Always remember to monitor the most important VHF radio frequencies, and be careful not to tie-up the emergency channels with unnecessary dialogue. If you’ve got a problem that isn’t an emergency, make sure that you switch channels to ensure that you aren’t keeping another vessel from calling for help or reporting an emergency situation.

In short: the FCC requires all boaters with VHF radios to monitor either channel 9 or channel 16 when you’re not communicating on another channel. By keeping these channels open, and by monitoring them closely, you can help to save lives.

About Chris

Outdoors, I’m in my element, especially in the water. I know the importance of being geared up for anything. I do the deep digital dive, researching gear, boats and knowhow and love keeping my readership at the helm of their passions.

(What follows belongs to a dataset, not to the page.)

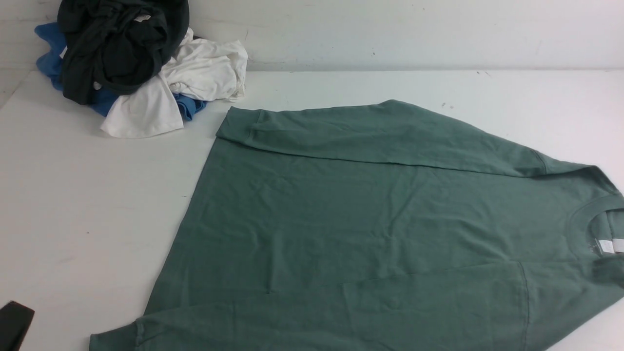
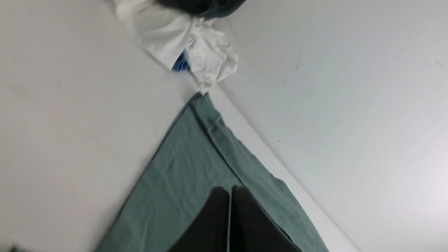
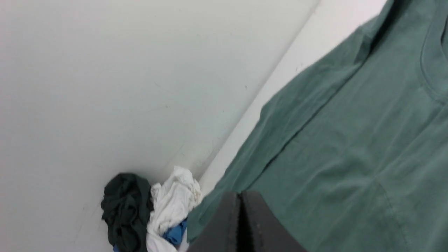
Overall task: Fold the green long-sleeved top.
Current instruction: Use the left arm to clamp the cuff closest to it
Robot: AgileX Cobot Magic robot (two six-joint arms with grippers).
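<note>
The green long-sleeved top [image 1: 370,214] lies flat on the white bench [image 1: 87,195], hem to the left and ribbed neck [image 1: 592,214] with its white label [image 1: 607,246] at the right edge. The far sleeve [image 1: 380,134] and the near sleeve [image 1: 429,302] are both laid in across the body. The left gripper [image 2: 230,196] and the right gripper [image 3: 240,199] are each closed on nothing and held above the cloth. A pile of a dark garment [image 1: 117,44], a white garment [image 1: 195,73] and a blue garment [image 1: 48,53] sits far left, just beside the top's far hem corner [image 1: 229,122].

The step in hand is judged to be the hem-to-neck fold. To do it well, pinch both hem corners through all layers. Lift them level and together, carry them right, then lay them down short of the neck so the sleeves stay tucked.
</note>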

  • Gregory Philpot on July 20, 2020

    Thank you for breaking this down to make it easy. Sadly, I called Brookville Indiana’s dispatch center and they stated they don’t monitor boater radio frequencies anymore. She suggested I call 911. I told her that is not possible as cell phone reception is very limited to none in many of the areas. 🙁


    • Erik Hammarstrom on August 12, 2020

      Heard of many boaters getting their ham license…. have a couple of ham radios onboard, always in contact w/ a ham


  • jd on April 19, 2021

    I wonder if they are still using ship to shore phone calls. example 161.800 161.900 and 162.000


  • DeWayne LeeRoy Duff on November 11, 2021

    This is a great resource, thank you so much for posting! I’ve got a VHF radio on the way, working on my ham on the side and have a radio for that, and have another multi-band radio on the way that I can supposedly use for marine VHF, so this was a huge help!!!


  • J K in west Tennessee on October 12, 2022

    I have thought for a long time that there should be a monitored frequency for distress cell phones are not everywhere, and in most cases when you need life-saving help a cell phone can be very disappointing. My knowledge of the Coast Guard sectors is, The Coast Guard has an ability to monitor channel 16 throughout the entire United States and territorial waters. So this would be an excellent channel on a radio to have to get help when you need it. I’m troubled why local law-enforcement an emergency personnel do not monitor this frequency as well much like they did in past days with channel 9 CB radio. I live in a rural area in West Tennessee my next-door neighbor passed away because we could not get help fast enough for her no cell phone was working. And when we could get 911 on a cell phone we ended up on a neighboring counties system and they had to transfer us. It seems like a small handheld radio would be an excellent thing to take when you’re backpacking and you can get help if you need it or climbing mountains or other recreational use. Thing that trouble me is a hand unit my only give you 5 Watts and a-mobile unit is governed to 25 Watts. The next thing is nobody is marketing this type of radio Except for Marine use


    • tm on November 28, 2022

      Just a note here. It is illegal in the US to use these channels if your not on the water. They are being monitored by satellite and you will get in trouble using them on land. However there is an exception for an emergency.